## What the task asks:
Exactly as given, write out the lines from the one containing "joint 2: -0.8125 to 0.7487" through the end of the listing, with both ends included and nothing else.

## Input records:
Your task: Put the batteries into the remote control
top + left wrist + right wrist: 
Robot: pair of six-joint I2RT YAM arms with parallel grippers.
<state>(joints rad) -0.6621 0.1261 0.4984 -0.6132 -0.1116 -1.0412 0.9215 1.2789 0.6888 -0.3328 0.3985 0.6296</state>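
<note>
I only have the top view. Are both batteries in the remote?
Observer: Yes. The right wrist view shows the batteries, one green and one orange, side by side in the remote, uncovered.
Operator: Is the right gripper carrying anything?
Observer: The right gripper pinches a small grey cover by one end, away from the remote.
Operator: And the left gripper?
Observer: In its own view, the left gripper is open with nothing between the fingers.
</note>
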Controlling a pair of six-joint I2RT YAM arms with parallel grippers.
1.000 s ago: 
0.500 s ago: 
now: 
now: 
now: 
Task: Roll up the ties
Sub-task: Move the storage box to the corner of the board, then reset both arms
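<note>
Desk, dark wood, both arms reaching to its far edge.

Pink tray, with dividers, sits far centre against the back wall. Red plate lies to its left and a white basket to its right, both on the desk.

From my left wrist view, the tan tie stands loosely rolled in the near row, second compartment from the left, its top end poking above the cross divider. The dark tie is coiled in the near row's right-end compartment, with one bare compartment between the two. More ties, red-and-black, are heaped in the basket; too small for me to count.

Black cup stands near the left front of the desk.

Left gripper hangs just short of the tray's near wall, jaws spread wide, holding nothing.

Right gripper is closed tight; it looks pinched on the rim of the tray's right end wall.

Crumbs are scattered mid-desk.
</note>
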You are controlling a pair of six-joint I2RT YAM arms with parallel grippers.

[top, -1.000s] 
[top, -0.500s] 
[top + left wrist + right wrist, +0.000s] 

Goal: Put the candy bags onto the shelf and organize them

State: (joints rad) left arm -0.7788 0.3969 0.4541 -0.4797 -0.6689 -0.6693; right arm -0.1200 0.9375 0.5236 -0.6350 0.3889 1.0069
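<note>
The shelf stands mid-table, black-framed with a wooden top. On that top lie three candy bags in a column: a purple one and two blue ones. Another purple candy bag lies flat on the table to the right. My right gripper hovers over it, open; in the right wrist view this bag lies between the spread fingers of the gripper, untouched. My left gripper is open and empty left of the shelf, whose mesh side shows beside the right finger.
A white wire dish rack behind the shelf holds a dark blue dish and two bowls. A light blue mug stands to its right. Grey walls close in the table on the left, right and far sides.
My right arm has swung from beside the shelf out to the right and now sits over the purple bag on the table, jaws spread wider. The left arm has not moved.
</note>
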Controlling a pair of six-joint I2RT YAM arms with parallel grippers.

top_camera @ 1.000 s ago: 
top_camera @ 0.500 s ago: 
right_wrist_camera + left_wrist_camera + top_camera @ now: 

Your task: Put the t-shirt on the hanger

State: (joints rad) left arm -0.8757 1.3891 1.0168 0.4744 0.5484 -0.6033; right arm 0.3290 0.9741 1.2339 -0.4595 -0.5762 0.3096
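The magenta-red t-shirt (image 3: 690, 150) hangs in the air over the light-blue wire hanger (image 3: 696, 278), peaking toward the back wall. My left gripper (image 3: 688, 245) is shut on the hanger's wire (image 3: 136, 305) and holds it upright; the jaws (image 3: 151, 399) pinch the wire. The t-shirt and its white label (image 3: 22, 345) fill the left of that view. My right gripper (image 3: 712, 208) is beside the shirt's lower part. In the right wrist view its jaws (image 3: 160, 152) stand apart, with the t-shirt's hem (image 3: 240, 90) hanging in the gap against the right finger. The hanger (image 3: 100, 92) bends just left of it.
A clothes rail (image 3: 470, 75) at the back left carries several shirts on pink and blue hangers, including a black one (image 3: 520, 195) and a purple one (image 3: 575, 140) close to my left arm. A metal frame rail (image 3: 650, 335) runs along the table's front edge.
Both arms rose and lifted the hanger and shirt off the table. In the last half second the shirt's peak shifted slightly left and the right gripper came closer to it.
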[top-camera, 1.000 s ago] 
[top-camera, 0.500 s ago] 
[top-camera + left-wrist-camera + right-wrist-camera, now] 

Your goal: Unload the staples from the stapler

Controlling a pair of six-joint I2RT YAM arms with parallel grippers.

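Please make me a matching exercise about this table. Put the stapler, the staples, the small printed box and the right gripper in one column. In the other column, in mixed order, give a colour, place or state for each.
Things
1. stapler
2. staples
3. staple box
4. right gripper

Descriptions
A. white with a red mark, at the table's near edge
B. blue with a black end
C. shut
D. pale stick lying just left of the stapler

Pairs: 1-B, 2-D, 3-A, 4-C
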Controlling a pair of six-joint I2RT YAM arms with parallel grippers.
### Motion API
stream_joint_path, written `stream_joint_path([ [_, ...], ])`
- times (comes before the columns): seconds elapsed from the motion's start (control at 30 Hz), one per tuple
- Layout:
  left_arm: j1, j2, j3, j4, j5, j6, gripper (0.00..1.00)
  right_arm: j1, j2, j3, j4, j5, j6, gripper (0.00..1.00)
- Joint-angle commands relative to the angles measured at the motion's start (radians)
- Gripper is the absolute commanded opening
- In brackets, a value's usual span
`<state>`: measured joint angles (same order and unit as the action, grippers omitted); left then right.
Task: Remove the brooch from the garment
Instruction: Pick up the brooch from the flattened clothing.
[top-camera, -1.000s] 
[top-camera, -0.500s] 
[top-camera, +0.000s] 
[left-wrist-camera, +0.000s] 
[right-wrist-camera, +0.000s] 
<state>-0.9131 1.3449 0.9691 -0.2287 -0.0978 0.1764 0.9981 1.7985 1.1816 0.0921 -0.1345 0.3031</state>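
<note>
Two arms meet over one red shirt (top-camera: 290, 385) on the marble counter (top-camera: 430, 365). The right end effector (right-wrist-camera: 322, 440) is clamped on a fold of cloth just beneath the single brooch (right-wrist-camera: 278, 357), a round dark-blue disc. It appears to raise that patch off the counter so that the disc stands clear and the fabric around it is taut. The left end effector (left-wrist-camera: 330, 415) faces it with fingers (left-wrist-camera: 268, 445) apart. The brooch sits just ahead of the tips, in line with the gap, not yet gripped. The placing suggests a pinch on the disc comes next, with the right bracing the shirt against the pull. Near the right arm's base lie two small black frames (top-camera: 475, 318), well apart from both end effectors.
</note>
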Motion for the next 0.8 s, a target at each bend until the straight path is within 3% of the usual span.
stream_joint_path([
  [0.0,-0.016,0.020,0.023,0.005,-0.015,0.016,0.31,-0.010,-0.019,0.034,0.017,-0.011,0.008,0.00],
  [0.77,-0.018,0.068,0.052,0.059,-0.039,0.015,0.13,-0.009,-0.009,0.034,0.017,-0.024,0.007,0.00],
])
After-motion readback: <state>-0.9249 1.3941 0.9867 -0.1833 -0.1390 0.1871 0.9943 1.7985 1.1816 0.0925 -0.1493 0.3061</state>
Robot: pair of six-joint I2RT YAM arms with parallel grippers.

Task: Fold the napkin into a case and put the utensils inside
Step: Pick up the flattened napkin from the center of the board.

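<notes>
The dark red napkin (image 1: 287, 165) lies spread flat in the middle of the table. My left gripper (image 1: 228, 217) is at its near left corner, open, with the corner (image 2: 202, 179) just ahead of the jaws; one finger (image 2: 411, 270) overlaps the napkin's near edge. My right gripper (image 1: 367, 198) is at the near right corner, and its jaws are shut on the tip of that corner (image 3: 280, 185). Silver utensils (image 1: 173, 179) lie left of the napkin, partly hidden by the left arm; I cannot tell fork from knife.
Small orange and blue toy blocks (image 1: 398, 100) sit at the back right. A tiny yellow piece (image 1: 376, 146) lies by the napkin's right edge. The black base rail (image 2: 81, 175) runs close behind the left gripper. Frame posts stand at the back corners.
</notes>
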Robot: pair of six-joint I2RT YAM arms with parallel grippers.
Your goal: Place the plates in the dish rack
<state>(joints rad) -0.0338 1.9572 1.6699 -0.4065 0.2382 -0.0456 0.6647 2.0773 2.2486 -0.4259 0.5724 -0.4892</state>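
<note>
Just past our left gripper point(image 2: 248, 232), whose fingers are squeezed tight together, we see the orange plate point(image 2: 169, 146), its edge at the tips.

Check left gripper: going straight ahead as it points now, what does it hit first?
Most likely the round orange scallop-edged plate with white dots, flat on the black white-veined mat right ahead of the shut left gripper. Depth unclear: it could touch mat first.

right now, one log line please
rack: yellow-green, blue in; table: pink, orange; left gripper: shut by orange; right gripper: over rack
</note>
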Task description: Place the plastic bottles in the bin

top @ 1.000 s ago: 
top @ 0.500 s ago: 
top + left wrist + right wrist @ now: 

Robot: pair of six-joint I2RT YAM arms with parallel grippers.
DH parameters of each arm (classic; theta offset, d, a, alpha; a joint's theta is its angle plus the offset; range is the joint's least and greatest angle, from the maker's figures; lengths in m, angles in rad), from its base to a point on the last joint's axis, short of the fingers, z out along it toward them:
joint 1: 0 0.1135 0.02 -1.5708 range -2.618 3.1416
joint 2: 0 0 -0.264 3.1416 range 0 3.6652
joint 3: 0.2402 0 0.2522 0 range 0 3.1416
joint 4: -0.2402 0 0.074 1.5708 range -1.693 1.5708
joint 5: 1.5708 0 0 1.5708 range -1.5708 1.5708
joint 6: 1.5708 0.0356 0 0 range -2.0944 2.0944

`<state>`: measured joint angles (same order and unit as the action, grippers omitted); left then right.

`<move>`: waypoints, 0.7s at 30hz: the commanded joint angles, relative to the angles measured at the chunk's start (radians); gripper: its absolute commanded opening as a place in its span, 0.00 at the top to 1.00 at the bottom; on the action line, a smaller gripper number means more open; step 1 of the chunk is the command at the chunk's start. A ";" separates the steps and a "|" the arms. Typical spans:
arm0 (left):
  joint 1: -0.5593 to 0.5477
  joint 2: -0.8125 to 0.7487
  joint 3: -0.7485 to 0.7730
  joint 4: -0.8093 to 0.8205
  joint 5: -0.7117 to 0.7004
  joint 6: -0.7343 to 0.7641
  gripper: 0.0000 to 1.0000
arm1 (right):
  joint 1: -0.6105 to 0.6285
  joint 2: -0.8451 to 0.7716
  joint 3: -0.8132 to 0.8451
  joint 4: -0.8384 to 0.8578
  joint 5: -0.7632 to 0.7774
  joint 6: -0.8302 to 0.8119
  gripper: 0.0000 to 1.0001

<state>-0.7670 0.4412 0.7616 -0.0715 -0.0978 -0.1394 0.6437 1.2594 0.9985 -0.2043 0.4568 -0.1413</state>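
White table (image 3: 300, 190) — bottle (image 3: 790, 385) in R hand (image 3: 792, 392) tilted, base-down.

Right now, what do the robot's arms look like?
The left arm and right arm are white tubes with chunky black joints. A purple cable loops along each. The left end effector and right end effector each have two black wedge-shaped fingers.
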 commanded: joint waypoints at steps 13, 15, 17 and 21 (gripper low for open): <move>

## Answer to the exercise:
  joint 2: -0.8125 to 0.7487
  joint 3: -0.7485 to 0.7730
  joint 4: -0.8093 to 0.8205
  joint 5: -0.7117 to 0.7004
  joint 6: -0.7343 to 0.7641
  gripper: 0.0000 to 1.0000
arm1 (right):
  joint 1: -0.6105 to 0.6285
  joint 2: -0.8451 to 0.7716
  joint 3: -0.8132 to 0.8451
  joint 4: -0.8384 to 0.8578
  joint 5: -0.7632 to 0.7774
  joint 6: -0.8302 to 0.8119
  gripper: 0.0000 to 1.0001

<state>-0.7670 0.4412 0.7616 -0.0715 -0.0978 -0.1394 0.6437 1.2594 0.9985 -0.2043 0.4568 -0.1413</state>
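White table (image 3: 300, 190) — bottle (image 3: 790, 385) in R hand (image 3: 792, 392) tilted, base-down.

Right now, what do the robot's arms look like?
The left arm and right arm are white tubes with chunky black joints. A purple cable loops along each. The left end effector and right end effector each have two black wedge-shaped fingers.
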 commanded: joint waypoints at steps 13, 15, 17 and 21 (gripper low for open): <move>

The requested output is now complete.